We are dependent on our licensees for substantially all of our revenues, and there is no assurance that the licensees will perform as projected. Our business operating model does not require significant capital expenditures.
Our contingent obligation related to the C Wonder Brand (see Note 4, Debt in the Unaudited Condensed Consolidated Financial Statements) is payable in stock or cash, at the Company’s discretion. Payment of this obligation in stock would not affect our liquidity.
Changes in Working Capital
Our working capital (current assets less current liabilities) was $10.81 million and $11.53 million as of June 30, 2017, and December 31, 2016, respectively. Commentary on the components of our cash flows for the Current Six Months as compared with the Prior Year Six Months is set forth below.
Operating Activities
Net cash provided by operating activities was approximately $0.42 million in the Current Six Months, compared with net cash provided by operating activities of approximately $2.33 million in the Prior Year Six Months.

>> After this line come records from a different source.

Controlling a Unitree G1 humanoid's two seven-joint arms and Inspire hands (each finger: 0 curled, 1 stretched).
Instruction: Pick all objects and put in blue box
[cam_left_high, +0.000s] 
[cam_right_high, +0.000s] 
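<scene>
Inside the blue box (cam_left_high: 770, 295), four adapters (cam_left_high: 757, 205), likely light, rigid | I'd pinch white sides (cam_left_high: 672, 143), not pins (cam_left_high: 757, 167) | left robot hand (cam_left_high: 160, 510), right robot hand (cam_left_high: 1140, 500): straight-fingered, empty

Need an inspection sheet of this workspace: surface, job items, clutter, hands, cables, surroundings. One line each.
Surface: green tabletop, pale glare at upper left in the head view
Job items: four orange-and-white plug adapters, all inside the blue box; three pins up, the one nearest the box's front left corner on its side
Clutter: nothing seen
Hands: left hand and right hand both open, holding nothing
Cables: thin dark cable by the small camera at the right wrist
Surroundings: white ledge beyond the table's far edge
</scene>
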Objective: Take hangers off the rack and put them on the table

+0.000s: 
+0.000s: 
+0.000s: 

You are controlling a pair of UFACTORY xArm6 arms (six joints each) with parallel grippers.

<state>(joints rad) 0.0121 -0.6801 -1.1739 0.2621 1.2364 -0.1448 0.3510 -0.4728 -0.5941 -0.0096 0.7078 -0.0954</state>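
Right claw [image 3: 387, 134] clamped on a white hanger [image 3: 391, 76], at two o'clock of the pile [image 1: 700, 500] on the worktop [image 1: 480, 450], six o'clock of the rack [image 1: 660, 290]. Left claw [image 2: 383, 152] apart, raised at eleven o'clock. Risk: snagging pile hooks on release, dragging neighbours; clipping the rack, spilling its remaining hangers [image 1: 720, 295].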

The Current Six Months cash provided by operating activities was primarily attributable to the combination of a net loss of $(0.19) million and non-cash expenses of approximately $3.72 million, partially offset by the net change in operating assets and liabilities of approximately $(3.11) million. Non-cash expenses mainly consisted of $1.81 million of stock-based compensation, $1.01 million of deferred income tax provision, $0.78 million of depreciation and amortization, and $0.12 million of amortization of debt discount and deferred finance costs. The net change in operating assets and liabilities includes a net increase in accounts receivable of $1.78 million, and a decrease in accounts payable, accrued expenses and other current liabilities of $1.39 million, primarily attributable to bonus payouts and overall timing of payments.
The Prior Year Six Months’ cash provided by operating activities was due to the combination of a net loss of $(0.14) million and the net change in operating assets and liabilities of $(1.63) million, partially offset by non-cash expenses of $4.10 million. Non-cash expenses mainly consisted of $2.67 million of stock-based compensation, $0.79 million of depreciation and amortization, $0.25 million of amortization of debt discount and deferred finance costs, and a non-cash charge of $0.65 million related to the exit from our former leased office facilities, partially offset by $(0.26) million of deferred income tax benefit. The net change in operating assets and liabilities included an increase in accounts receivable of $2.48 million primarily attributable to increase in revenues.
Investing Activities
Net cash used in investing activities for the Current Six Months was approximately $0.16 million, compared with approximately $1.72 million in the Prior Year Six months. Cash used in investing activities for both the Current Six Months and Prior Year Six Months was primarily attributable to capital expenditures, which were higher in the Prior Year Six Months due to the build-out of our current corporate offices and operations facility (which we relocated to in June 2016).
Financing Activities
Net cash used in financing activities for the Current Six Months was approximately $6.77 million, primarily attributable to payments on our senior term debt obligation of $5.25 million, payment on our IM Seller Note obligation of $0.71 million, and shares repurchased related to vested restricted stock in exchange for withholding taxes of $0.80 million.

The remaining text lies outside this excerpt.